Lim Yin Cheng, Hoe Victor C W, Darus Azlan, Bhoo-Pathy Nirmala
Department of Social and Preventive Medicine, Faculty of Medicine, University of Malaya, Kuala Lumpur, Malaysia
Environmental Health Research Centre, Institute Medical Research (IMR), National Institute of Health, Kuala Lumpur, Malaysia.
BMJ Open. 2020 Sep 6;10(9):e034455. doi: 10.1136/bmjopen-2019-034455.
Night-shift work may adversely affect health. This study aimed to determine the impact of night-shift work on health-related quality of life (HRQoL), and to assess whether sleep quality was a mediating factor.
A cross-sectional study.
11 manufacturing factories in Malaysia.
177 night-shift workers aged 40-65 years old were compared with 317 non-night-shift workers.
Participants completed a self-administered questionnaire on socio-demographics and lifestyle factors, 12-item Short Form Health Survey V.2 (SF-12v2) and the Pittsburgh Sleep Quality Index (PSQI). The Baron and Kenny's method, Sobel test and multiple mediation model with bootstrapping were applied to determine whether PSQI score or its components mediated the association between night-shift work and HRQoL.

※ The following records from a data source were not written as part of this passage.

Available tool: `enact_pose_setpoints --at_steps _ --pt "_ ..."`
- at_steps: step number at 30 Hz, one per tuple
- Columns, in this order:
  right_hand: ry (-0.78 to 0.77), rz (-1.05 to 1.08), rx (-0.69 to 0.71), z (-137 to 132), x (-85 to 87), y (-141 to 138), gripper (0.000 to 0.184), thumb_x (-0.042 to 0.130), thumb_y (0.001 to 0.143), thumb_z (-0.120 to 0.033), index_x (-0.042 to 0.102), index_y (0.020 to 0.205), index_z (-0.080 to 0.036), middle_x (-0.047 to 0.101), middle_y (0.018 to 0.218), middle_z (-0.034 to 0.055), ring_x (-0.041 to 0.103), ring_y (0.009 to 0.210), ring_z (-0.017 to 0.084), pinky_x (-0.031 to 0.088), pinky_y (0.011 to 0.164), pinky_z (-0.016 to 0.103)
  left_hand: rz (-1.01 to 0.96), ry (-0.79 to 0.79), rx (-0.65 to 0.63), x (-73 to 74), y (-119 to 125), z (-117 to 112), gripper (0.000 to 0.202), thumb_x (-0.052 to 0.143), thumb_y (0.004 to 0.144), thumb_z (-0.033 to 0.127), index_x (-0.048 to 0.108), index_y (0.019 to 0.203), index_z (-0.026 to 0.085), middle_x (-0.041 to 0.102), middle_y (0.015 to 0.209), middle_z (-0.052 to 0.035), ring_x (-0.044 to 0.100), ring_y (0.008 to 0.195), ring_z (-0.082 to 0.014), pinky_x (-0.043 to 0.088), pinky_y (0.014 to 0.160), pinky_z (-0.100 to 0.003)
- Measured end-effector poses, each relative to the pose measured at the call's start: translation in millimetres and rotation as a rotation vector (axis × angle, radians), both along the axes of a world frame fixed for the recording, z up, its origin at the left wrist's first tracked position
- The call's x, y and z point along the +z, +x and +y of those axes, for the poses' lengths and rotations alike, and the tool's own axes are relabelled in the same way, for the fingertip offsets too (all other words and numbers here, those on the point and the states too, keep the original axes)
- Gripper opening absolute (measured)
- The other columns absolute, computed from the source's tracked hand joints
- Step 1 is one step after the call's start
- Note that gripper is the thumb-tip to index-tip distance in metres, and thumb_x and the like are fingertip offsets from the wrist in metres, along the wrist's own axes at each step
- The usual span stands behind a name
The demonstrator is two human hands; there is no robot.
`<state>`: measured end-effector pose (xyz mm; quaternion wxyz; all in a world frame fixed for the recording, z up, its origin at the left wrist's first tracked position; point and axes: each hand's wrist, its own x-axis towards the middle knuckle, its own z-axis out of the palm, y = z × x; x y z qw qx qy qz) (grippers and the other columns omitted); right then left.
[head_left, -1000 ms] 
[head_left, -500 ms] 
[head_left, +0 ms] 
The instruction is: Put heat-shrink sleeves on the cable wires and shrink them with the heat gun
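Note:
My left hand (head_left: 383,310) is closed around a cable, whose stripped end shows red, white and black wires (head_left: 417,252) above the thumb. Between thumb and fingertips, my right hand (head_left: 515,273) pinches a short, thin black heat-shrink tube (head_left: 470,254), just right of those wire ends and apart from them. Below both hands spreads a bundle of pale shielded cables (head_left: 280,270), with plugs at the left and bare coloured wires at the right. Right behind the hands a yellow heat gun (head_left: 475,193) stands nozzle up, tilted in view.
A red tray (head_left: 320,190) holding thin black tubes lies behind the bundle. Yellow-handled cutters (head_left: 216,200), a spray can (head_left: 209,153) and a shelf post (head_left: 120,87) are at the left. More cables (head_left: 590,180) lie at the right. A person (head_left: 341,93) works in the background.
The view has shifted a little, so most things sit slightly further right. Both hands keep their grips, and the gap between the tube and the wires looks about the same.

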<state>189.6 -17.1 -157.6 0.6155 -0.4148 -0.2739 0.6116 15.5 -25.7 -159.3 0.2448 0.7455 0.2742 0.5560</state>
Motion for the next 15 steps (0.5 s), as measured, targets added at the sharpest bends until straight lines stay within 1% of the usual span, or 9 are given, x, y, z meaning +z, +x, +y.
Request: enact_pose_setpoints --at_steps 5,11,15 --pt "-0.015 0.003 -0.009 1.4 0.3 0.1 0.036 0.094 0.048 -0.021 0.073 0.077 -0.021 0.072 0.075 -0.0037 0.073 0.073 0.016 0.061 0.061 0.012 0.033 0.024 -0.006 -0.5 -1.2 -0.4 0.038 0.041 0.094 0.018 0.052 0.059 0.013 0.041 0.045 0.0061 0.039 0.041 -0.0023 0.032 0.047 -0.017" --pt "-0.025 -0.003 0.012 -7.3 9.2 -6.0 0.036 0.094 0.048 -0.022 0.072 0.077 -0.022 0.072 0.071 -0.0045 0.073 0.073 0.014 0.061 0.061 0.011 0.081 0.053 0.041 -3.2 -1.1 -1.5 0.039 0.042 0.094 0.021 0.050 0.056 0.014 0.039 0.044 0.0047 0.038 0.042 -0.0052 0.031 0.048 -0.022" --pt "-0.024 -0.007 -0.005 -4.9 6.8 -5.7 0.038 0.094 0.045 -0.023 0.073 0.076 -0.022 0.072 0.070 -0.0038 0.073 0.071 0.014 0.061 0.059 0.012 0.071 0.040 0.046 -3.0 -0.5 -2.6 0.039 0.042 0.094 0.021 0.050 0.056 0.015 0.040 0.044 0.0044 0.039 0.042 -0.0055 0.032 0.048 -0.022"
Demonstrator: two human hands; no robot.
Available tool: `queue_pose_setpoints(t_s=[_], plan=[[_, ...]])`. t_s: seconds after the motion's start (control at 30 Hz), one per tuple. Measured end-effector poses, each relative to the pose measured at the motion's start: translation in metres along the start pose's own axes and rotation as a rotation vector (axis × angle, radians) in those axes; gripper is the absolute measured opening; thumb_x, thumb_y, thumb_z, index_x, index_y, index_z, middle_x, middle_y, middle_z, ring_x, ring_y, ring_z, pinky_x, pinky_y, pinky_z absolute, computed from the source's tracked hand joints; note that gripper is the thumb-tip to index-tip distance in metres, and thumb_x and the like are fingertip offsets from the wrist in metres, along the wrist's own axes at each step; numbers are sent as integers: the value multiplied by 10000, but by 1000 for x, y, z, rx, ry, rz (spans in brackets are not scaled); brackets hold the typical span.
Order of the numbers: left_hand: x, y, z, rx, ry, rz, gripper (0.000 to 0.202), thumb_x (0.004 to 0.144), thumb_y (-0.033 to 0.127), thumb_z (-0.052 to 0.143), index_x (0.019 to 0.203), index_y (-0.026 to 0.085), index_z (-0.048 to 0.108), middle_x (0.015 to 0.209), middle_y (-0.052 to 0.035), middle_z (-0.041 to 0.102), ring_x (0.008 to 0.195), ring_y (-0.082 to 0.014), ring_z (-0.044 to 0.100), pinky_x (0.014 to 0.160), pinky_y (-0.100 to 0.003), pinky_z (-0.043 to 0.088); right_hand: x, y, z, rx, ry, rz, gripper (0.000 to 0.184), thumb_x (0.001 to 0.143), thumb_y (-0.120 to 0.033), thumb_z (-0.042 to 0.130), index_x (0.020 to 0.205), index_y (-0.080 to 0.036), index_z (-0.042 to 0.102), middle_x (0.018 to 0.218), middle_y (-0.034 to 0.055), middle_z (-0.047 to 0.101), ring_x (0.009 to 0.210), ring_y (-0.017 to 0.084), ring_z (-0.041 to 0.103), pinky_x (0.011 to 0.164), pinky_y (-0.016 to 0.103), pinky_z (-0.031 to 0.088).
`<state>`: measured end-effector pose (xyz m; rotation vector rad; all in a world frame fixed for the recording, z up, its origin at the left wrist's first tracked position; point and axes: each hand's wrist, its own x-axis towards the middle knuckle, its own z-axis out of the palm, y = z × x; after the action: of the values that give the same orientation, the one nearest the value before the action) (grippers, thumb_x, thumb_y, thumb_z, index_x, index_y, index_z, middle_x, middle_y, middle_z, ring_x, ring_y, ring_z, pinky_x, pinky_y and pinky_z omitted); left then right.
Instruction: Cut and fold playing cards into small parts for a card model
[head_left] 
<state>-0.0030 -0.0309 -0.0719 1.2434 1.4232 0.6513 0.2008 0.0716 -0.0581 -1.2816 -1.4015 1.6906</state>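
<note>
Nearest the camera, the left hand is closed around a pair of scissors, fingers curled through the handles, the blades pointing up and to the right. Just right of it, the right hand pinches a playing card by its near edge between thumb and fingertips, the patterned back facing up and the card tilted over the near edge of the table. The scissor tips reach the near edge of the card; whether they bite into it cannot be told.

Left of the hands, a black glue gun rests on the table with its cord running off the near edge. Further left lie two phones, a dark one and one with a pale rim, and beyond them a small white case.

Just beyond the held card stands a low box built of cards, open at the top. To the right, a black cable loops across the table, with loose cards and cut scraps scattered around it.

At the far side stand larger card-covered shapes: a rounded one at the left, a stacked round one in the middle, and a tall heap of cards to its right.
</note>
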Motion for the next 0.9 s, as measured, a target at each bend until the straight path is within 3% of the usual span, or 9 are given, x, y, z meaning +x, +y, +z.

Night-shift work was associated with sleep impairment and HRQoL. Night-shift workers had significantly lower mean scores in all the eight SF-12 domains (p<0.001). Compared with non-night-shift workers, night-shift workers were significantly more likely to report poorer sleep quality, longer sleep latency, shorter sleep duration, sleep disturbances and daytime dysfunction (p<0.001). Mediation analyses showed that PSQI global score mediated the association between night-shift work and HRQoL. 'Subjective sleep quality' (indirect effect=-0.24, SE=0.14 and bias corrected (BC) 95% CI -0.58 to -0.01) and 'sleep disturbances' (indirect effect=-0.79, SE=0.22 and BC 95% CI -1.30 to -0.42) were mediators for the association between night-shift work and physical well-being, whereas 'sleep latency' (indirect effect=-0.51, SE=0.21 and BC 95% CI -1.02 to -0.16) and 'daytime dysfunction' (indirect effect=-1.11, SE=0.32 and BC 95% CI -1.86 to -0.58) were mediators with respect to mental well-being.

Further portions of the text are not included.